» What is needed: What is needed here is an exact copy of all the data.

· · · · · · ·

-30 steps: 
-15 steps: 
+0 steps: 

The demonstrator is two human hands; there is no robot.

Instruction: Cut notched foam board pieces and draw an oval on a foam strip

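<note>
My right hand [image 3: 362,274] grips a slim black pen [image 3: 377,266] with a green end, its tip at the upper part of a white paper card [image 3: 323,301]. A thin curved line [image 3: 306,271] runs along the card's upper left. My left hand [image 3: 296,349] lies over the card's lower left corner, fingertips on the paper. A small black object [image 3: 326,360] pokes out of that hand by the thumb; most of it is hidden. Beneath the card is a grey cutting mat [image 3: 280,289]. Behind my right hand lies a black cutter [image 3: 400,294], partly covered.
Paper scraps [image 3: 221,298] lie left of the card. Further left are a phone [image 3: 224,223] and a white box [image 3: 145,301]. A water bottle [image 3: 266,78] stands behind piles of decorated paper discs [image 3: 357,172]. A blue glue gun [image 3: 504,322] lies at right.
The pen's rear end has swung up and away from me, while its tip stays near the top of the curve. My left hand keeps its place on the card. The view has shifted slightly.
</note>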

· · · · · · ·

» Result of this exercise:
-30 steps: 
-15 steps: 
+0 steps: 

The demonstrator is two human hands; there is no robot.

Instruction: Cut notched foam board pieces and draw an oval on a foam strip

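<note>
My right hand [image 3: 362,274] grips a slim black pen [image 3: 377,266] with a green end, its tip at the upper part of a white paper card [image 3: 323,301]. A thin curved line [image 3: 306,271] runs along the card's upper left. My left hand [image 3: 296,349] lies over the card's lower left corner, fingertips on the paper. A small black object [image 3: 326,360] pokes out of that hand by the thumb; most of it is hidden. Beneath the card is a grey cutting mat [image 3: 280,289]. Behind my right hand lies a black cutter [image 3: 400,294], partly covered.
Paper scraps [image 3: 221,298] lie left of the card. Further left are a phone [image 3: 224,223] and a white box [image 3: 145,301]. A water bottle [image 3: 266,78] stands behind piles of decorated paper discs [image 3: 357,172]. A blue glue gun [image 3: 504,322] lies at right.
The pen's rear end has swung up and away from me, while its tip stays near the top of the curve. My left hand keeps its place on the card. The view has shifted slightly.
</note>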

Nothing else belongs in the output.